St Jacques: Des gens
Que fait-on dans un pèlerinage ? On marche, parfois en souffrant du poids du sac et des ampoules aux pieds qu’on essaye de soigner très vite pour ne pas qu’elles deviennent un vrai handicap. Bien sûr, on prie pour qui veut le faire et surtout, on rencontre des gens.
D’abord, c’est soi-même qu’on rencontre, on a le temps de penser. A part quelques exceptions, j’ai toujours évité de marcher aux côtés des autres, je n’aime pas les papotages, ils ne m’intéressent guère et m’empêchent d’écouter ou de voir la nature : les oiseaux, un peu moins nombreux à chanter en ce mois d’août, les bébés sont presque élevés, les montagnes et les couleurs qui défilent devant mes yeux au rythme lent de mes pas. A quoi pense-t-on quand on est seul ? Quelquefois à une personne particulière, de temps en temps l’esprit divague et c’est agréable, certains méditent sur un sujet précis, d’autres chantent ou jouent de l’harmonica pour se donner du courage et les pas s’alignent les uns après les autres. Parfois on se dit : « Tiens, on est déjà là ? » (Quand on est optimiste) ou alors « On est encore que là ! » (Quand le découragement nous gagne, que les muscles tirent ou qu’on a mal aux petons).

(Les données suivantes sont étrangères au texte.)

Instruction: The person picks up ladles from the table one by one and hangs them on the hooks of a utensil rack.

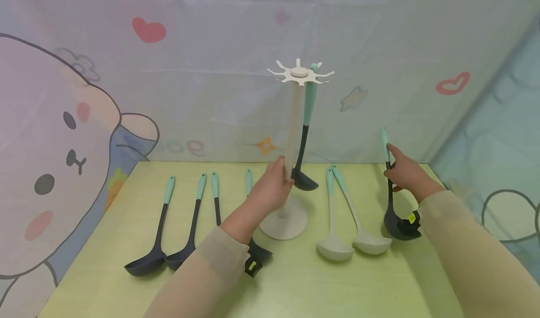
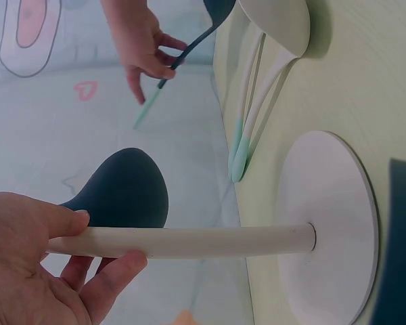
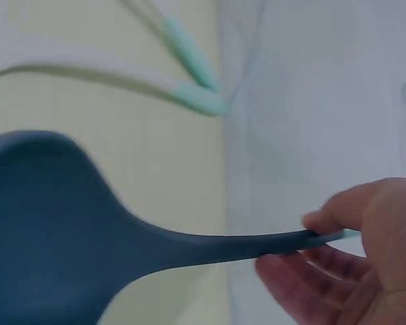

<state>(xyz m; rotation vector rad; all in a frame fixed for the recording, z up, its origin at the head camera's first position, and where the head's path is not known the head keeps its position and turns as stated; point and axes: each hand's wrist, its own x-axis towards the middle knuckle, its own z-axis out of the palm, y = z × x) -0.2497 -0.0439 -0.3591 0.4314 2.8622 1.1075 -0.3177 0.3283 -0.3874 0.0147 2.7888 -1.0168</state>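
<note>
My left hand [image 1: 270, 186] grips the pale post [image 2: 203, 242] of a white utensil rack, with the thumb on one side and fingers on the other. Slotted arms [image 1: 299, 74] fan out at the rack's top. One dark ladle with a mint handle [image 1: 310, 104] hangs from them, its bowl just behind the post. Over on the right, my right hand [image 1: 407, 170] pinches another dark ladle [image 3: 47, 223] by its shaft, close below the mint grip. That ladle tilts upright, handle end up and bowl low over the table's right side.
Two off-white ladles [image 1: 334, 247] lie right of the rack's round base [image 1: 295, 224], handles meeting. Several dark ladles with mint handles [image 1: 147, 263] lie on the left, some partly hidden by my left arm. A printed cloth [image 1: 236, 97] hangs behind the yellow-green table [image 1: 303, 285].
</note>
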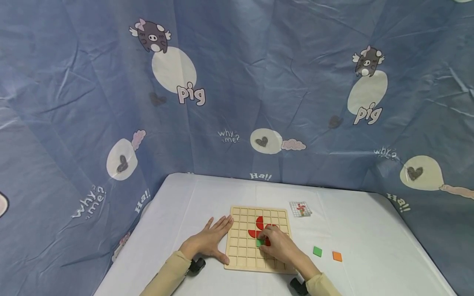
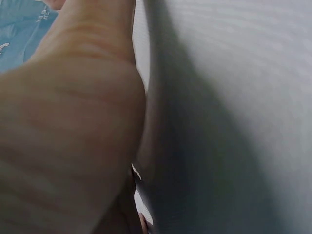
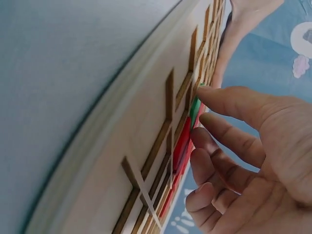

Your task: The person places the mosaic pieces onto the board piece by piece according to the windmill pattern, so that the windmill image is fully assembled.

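A square wooden grid board [image 1: 240, 251] lies on the table in the head view. Spread over its left edge, the left hand [image 1: 211, 240] has straight fingers touching the rim, thumb by the lower corner. Thumb and fingers of the right hand [image 1: 279, 245] are curled about a green square tile [image 1: 260, 243] at a cell near the board's middle. The right wrist view shows the thumb and forefinger at the edge of this green tile [image 3: 195, 108]. Red rounded pieces [image 1: 259, 222] sit in cells around it, some partly hidden by the right hand.
To the right of the board lie another green tile [image 1: 317, 251] and an orange tile [image 1: 337, 256]. A small card [image 1: 300, 209] with a gridded red flower picture lies beyond them. The white-covered table [image 1: 200, 201] meets a blue printed curtain [image 1: 229, 107] behind.
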The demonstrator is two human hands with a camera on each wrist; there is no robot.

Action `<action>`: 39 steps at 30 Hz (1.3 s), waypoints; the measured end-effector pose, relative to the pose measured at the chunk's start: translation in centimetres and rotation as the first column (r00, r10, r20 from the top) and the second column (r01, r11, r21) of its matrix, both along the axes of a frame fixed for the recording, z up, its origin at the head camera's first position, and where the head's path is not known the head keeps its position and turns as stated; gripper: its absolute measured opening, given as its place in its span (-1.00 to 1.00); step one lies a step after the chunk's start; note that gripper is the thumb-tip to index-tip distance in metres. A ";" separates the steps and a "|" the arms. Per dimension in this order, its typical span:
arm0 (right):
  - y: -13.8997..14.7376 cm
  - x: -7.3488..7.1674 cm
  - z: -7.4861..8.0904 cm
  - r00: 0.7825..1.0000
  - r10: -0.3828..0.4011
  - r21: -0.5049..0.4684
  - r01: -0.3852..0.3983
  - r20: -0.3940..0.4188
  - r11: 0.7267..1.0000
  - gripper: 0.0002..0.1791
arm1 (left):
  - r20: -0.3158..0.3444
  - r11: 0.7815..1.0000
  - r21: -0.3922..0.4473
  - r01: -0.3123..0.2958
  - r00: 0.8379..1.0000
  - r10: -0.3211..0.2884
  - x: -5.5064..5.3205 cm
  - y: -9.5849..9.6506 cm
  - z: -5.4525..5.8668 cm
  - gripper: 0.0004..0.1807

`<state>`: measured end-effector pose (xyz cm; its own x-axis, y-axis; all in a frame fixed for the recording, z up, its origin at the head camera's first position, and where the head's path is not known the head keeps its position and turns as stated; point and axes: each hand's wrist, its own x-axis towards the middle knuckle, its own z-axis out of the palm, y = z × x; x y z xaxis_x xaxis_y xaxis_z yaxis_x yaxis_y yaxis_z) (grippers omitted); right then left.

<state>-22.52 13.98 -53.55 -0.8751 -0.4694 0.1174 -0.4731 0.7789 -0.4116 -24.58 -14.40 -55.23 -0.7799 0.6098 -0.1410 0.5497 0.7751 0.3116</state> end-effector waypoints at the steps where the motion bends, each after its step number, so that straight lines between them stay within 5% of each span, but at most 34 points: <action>1: 0.1 0.1 0.1 1.000 -0.005 -0.013 0.005 0.005 1.000 -0.73 | 0.001 1.000 0.002 0.001 1.000 -0.001 0.0 0.0 0.0 0.49; 10: 2.8 0.7 1.7 0.997 -0.068 -0.105 0.071 0.032 0.992 -0.72 | 0.003 1.000 -0.008 -0.009 1.000 0.009 -0.3 0.0 -0.1 0.49; 21: 9.7 1.3 2.4 0.975 -0.207 -0.178 0.218 0.077 0.960 -0.66 | 0.014 1.000 0.000 -0.004 1.000 0.004 -0.1 -0.1 0.2 0.46; 39: 20.4 4.0 1.5 0.908 -0.363 -0.067 0.383 0.209 0.921 -0.47 | 0.004 1.000 0.010 0.005 1.000 -0.005 -0.1 -0.2 -0.1 0.47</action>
<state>-18.54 34.38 -52.02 -0.9944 -0.0987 -0.0371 -0.0619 0.8312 -0.5525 -24.69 -14.61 -55.30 -0.7760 0.6153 -0.1385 0.5524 0.7690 0.3216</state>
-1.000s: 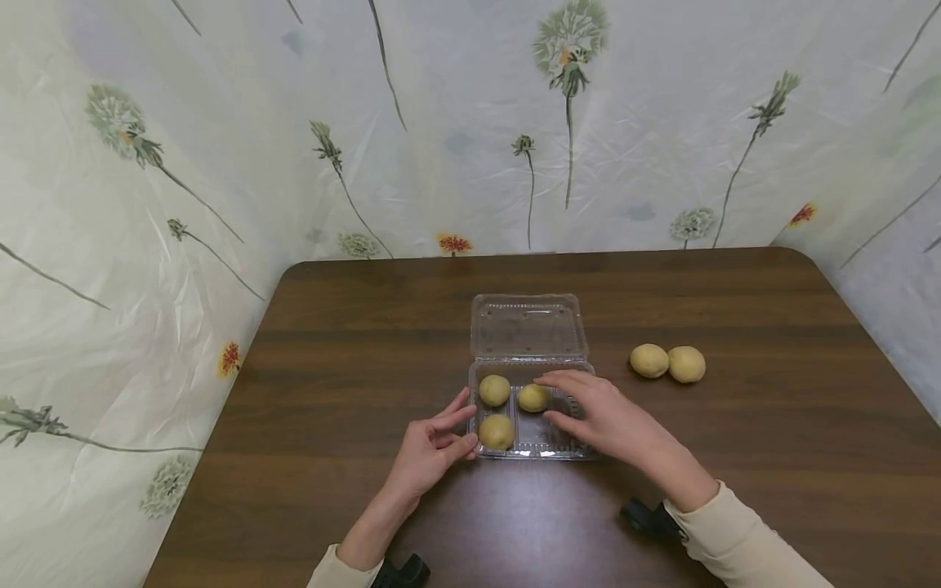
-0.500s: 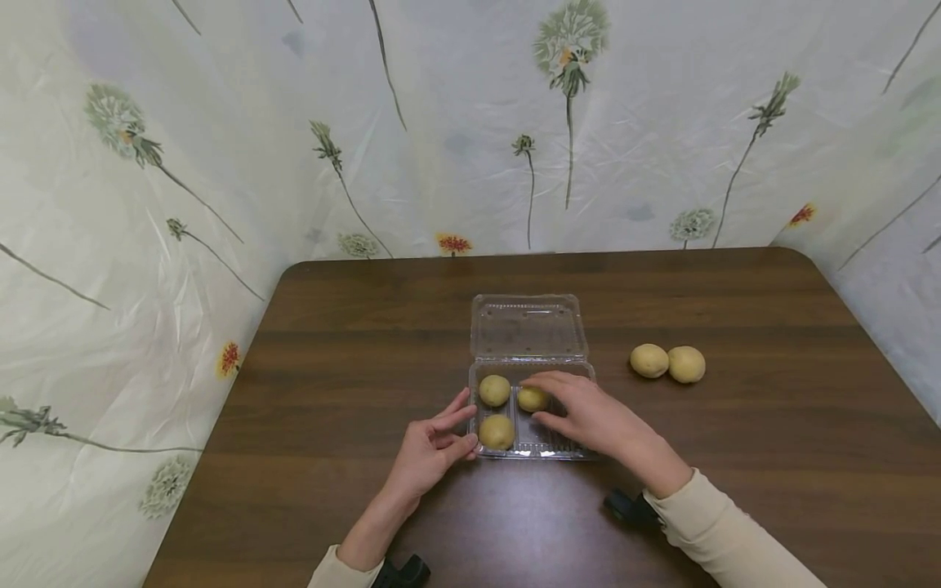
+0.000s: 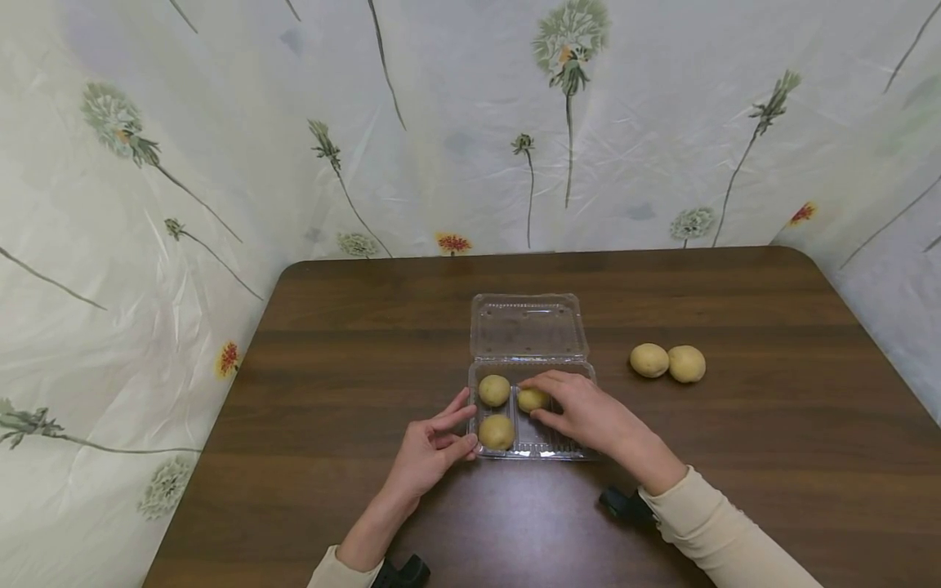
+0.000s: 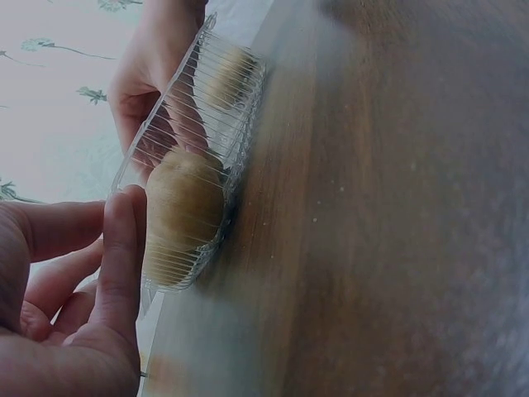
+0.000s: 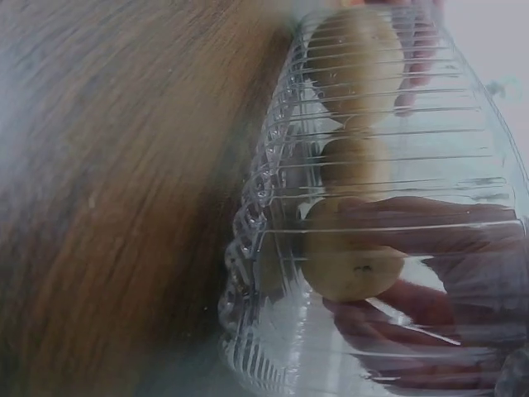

Il y a donc de tout sur le chemin et toutes les nationalités : des groupes, en voyage plus ou moins organisé et dont les sacs sont pris en charge par l’organisme dont ils dépendent. Ils parlent trop et je les évite le plus possible ; quelques illuminés en tenues simili marocaines au-dessus de leurs vêtements européens. Ceux-là, ne mangent que du riz et du corned-beef (!!!), sorte de pénitence un peu particulière ; des jeunes portant drapeaux assez provocateur, à la tendance religieuse plutôt extrémiste ; des parisiens qui font un petit retour à la nature et découvrent que le monde paysan n’est pas une grande étable propre et fraîche et qui achètent les fromages au gré de leurs haltes, persuadés, non sans raison, que ce sont les meilleurs fromages du monde, les plus véridiques, les plus proches du naturel qu’ils recherchent ; des couples avec bébés qui ne marcheront que trois ou quatre jours : celui que j’ai rencontré était très bien organisé et le bébé ne semblait nullement souffrir dans le dos de sa maman, pendant que le papa portait les charges ; puis quelques religieux et j’ai fait un bout de chemin avec l’un d’eux. Lui, recherchait la simplicité, dormait parfois seul dans une grange. Le pauvre, il a eu tellement mal aux pieds à cause de mauvaises chaussures qu’il a failli renoncer. Heureusement une petite ville lui a permis de les remplacer et l’optimisme est revenu.
Et puis il y a la promiscuité des gîtes où tout le monde se retrouve. Certaines soirées sont brèves, tout le monde est fatigué mais de temps en temps, on prolonge l’heure du dîner par des chants accompagnés d’une guitare qu’un jeune compositeur traîne avec lui, heureuse idée. Ce soir-là, notre hôtesse nous a avoué que c’était une de ses meilleures soirées de l’année, son gîte avait été mis en pagaille la veille par une bande de malpropres et elle était complètement découragée. Pourtant, je vous assure que son aligot est célèbre dans toute la région !
Enfin, il y a les gens croisés, ceux pour qui on s’arrête le temps d’une petite causette, comme cette vieille dame qui ne veut pas quitter sa maison, celle de ses parents et où, elle-même a élevé ses enfants, belle maison bien entretenue, datant des années 1850. Je rencontre cette dame dans son jardinet potager, elle vient de cueillir une salade et d’arracher quelques mauvaises herbes, tandis que je photographiais sa ferme. Elle me raconte que le hameau où la route goudronnée s’arrête n’a presque plus d’habitants : trois personnes en tout vivent encore là et même son fils quitte l’agriculture pour s’installer à la ville, elle ne veut pas le suivre.
Il y a aussi le vieux monsieur qui m’a ramenée au départ de l’étape dans sa fourgonnette bourrée de balles de foin parce que je m’étais trompé de route et qui m’a raconté des histoires de canards morts de froid pendant l’hiver, histoire que j’ai eu du mal à comprendre, il parlait à moitié patois !
Je ne voudrais pas oublier non plus cette amie et son mari, venus m’encourager et dont la confiture a accompagné mes repas de midi, friandise étalée sur des petits gâteaux secs, un régal !
Et d’autres comme cette allemande qui parlait un bon français et m’a fait oublier que mon sac était bien trop lourd.